The Developer's Guide to the MusicBrainz Server

Organization

Important folders are documented here, in alphabetical order.

admin/

Various scripts for server maintenance and administration.
lib/

The -Ilib in plackup -Ilib sets @INC to here on startup.
- DBDefs/
  
  Server configuration.
- MusicBrainz/Server/
  
  Perl code for the actual server.
  - Controller/
    
    Catalyst actions.
  - Data/
    
    Methods for fetching data from the database. The results are typically converted to instances of some Entity class found under lib/MusicBrainz/Server/Entity/.
    
    If you see something like $c->model('Foo') in the controllers, that's accessing an instance of MusicBrainz::Server::Data::Foo.
  - Edit/
    
    Contains code relating to our edit system. There's a Moose class for each edit type defining how to insert, apply, and reject the edit. The classes also contain type constraints restricting what sort of data can be contained in the edit (i.e. the data column in the edit table).
  - Entity/
    
    Moose classes for all of our entities.
  - Form/
    
    HTML::FormHandler classes, where most forms rendered by Template Toolkit get handled. The controller will create an instance of the corresponding class here, and pass the request data to it. (See e.g. MusicBrainz::Server::Controller::edit_action). The form acts to validate the request data and return any errors.
    
    We have some forms that are mostly rendered client-side and submit JSON directly to some controller endpoint, which then performs its own validation. (See e.g. /ws/js/edit.) Those have nothing to do with the code here.
root/

Mostly Template Toolkit templates (files ending in .tt). The directory structure mostly corresponds to Catalyst action paths.
- static/
  
  Static resources used for the website.
  - scripts/
    
    Client-side JavaScript.
    - tests/
      
      JavaScript unit tests (see below).
  - styles/
    
    CSS/Less.
t/

Where the server tests live.

Testing

Most tests require a test database that has to be created once:

$ script/create_test_db.sh

We use standard Perl tools for unit testing. Tests are located in the t/ directory. The preferred way to run them is to use the prove program from Test::Harness. For example, to run all tests use:

$ prove -l t/

The bulk of tests will run from the single tests.t file, which can take a while to complete. If you are only interested in running a single test, you can pass the --tests option. For example if you want to run a controller test such as t::MusicBrainz::Server::Controller::WS::2::LookupArtist you can use:

$ prove -l t/tests.t :: --tests WS::2::LookupArtist

The --tests argument takes a regular expression to match against the test name. For example, to run multiple tests you can use regular expression groups:

$ prove -l t/tests.t :: --tests '(Data::URL|Entity::URL)'

While to run all Data:: tests you can do the following:

$ prove -l t/tests.t :: --tests 'Data::'

Database tests (pgTAP)

For unit testing database functions we use pgtap, on a recent Ubuntu you can install pgtap like this:

$ sudo apt-get install pgtap

To run the tests, pgtap needs to be able to connect to the test database. You can use environment variables for the database configuration, the easiest way to set these is to use the provided database_configuration script like this:

$ eval `perl -Ilib script/database_configuration TEST`

Now that that is set up you can run individual pgtap tests like this:

$ prove --verbose --source pgTAP t/pgtap/unaccent.sql

Or all of them like this:

$ prove --verbose --source pgTAP t/pgtap/* t/pgtap/unused-tags/*

JavaScript

We have a set of JavaScript unit tests (using https://github.com/substack/tape) which can be run in a browser. They must be compiled first:

$ script/compile_resources.sh tests

After compilation has finished, open http://localhost:5000/static/scripts/tests/web.html on your local development server.

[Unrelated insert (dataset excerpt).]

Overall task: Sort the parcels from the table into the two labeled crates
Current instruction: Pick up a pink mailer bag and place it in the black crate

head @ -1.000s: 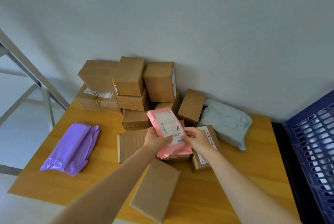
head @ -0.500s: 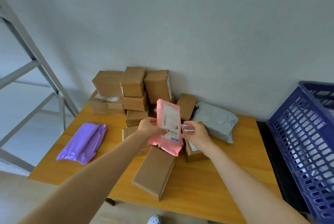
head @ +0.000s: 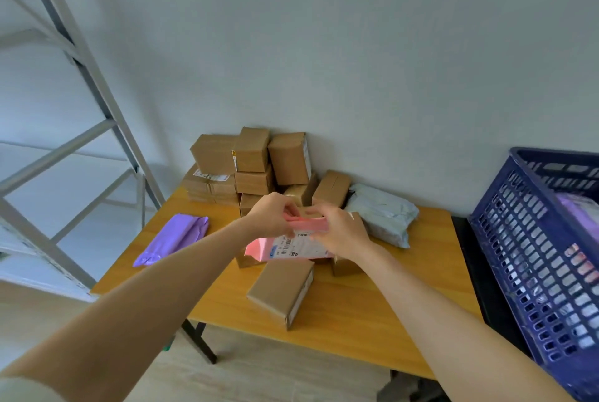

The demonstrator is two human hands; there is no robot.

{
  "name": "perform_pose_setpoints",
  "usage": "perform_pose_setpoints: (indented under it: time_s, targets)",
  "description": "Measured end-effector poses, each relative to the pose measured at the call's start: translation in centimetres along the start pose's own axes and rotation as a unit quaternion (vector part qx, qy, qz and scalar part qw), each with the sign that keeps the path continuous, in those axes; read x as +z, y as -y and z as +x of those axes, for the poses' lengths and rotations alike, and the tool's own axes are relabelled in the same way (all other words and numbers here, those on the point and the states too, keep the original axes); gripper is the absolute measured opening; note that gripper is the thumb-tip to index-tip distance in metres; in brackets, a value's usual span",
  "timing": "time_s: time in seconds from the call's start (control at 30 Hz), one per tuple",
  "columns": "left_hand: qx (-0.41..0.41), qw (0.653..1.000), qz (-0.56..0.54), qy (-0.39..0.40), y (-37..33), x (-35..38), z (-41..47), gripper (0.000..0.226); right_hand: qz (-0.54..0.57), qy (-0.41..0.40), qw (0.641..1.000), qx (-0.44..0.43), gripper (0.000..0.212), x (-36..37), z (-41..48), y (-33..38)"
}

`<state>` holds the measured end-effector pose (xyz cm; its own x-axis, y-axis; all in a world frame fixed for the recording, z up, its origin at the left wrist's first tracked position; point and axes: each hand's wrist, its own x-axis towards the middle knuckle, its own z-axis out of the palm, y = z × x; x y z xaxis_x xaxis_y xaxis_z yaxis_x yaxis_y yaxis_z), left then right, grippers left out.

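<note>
Yellow wooden table (head: pixel 356 320) stands against a pale wall. Above its middle a pink parcel (head: pixel 291 244) is held lengthwise, label toward the camera. The left hand (head: pixel 270 215) pinches its upper edge and the right hand (head: pixel 340 233) is curled over its right end. Just beneath lies a brown box (head: pixel 278 291), with stacked boxes (head: pixel 249 158) behind. A purple bag (head: pixel 175 238) lies left, a grey bag (head: pixel 379 216) right, and a blue crate (head: pixel 534 255) stands beside the table.

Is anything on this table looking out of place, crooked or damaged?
Nothing looks damaged or spilled. The pile of cardboard boxes by the wall is untidy, with several tilted, and a single cardboard box lies askew near the front edge of the table.
</note>
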<state>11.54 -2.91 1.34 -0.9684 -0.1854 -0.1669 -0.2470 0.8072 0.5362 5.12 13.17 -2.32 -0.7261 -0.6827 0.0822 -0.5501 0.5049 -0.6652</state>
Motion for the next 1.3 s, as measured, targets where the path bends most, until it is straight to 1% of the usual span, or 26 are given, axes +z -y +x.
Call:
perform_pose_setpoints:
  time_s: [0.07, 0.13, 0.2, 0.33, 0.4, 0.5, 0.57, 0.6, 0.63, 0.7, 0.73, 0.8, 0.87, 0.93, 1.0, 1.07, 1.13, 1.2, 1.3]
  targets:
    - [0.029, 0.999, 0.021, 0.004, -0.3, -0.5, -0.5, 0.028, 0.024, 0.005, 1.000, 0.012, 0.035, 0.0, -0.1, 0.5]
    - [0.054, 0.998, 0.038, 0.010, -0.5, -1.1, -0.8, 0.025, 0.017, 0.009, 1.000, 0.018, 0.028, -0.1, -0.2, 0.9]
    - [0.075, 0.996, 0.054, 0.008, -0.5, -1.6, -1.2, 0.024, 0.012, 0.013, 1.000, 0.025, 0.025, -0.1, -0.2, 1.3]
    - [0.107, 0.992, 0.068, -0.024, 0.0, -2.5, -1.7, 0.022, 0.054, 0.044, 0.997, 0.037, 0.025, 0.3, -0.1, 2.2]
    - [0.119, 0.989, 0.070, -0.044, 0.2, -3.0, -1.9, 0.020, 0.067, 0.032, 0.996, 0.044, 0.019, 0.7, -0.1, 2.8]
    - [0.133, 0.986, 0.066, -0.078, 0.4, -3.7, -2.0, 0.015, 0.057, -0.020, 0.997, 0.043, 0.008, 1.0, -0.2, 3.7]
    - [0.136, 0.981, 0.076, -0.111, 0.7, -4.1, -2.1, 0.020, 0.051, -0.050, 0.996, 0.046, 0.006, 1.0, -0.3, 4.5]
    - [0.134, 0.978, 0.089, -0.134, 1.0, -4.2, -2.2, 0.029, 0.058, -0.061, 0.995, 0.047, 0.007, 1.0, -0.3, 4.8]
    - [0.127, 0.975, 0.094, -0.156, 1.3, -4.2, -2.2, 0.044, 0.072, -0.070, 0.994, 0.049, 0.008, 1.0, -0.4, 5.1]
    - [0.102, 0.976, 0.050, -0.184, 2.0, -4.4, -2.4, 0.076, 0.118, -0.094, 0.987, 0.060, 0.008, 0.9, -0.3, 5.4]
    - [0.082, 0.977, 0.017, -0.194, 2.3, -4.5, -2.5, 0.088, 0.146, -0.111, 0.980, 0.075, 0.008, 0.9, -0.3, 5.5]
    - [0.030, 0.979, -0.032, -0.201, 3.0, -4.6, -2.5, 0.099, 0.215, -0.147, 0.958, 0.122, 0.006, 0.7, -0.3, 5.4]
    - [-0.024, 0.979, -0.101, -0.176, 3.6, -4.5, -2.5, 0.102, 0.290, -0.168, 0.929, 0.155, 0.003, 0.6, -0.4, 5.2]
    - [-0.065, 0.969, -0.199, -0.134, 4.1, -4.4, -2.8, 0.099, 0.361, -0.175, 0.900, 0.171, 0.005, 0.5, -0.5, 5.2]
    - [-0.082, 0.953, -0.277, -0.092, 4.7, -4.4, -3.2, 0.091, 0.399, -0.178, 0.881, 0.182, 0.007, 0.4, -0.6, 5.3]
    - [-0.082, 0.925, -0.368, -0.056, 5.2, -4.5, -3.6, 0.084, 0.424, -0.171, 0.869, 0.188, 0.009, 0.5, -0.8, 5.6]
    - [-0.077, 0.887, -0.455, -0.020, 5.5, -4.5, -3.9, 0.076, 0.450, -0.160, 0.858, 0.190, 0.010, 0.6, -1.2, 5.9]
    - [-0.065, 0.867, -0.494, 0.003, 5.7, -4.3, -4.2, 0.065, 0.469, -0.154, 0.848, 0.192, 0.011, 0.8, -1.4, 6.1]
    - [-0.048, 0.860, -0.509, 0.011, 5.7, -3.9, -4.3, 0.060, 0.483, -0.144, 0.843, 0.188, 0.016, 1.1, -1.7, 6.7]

It is more fun to be able to run those tests on the command line. Provided your system is running a (headless) Chrome instance, this can be done with the following command:

$ node t/web.js

Flow

Our JavaScript uses Flow for static type checking. If you're adding a new JS file, it should have a @flow strict-local header at the top to enable type checking.

To ensure all types are correct after making a change, run Flow:

$ ./node_modules/.bin/flow

Global type declarations available to all files are found in the root/types folder and root/vars.js. The latter is for functions and variables that are auto-imported by Webpack's ProvidePlugin.

We have a couple of scripts you may find useful that generate Flow object types based on JSON data:

./bin/sucrase-node script/generate_edit_data_flow_type.mjs --edit-type $EDIT_TYPE_ID will generate an object type to represent the edit data of $EDIT_TYPE_ID. However, this requires having a PROD_STANDBY database configured in DBDefs.pm, as it uses production data to ensure a correct type.
cat $JSON | ./script/generate_json_flow_type.js will generate an object type for a stream of JSON objects (which each must be on a single line). Passing a single object is fine, too.

Selenium

We have a set of browser-automated UI tests running with Selenium WebDriver. These are a bit more involved to set up:

Install ChromeDriver: https://github.com/SeleniumHQ/selenium/wiki/ChromeDriver
Install a version of Google Chrome that supports headless mode (versions 59 and above).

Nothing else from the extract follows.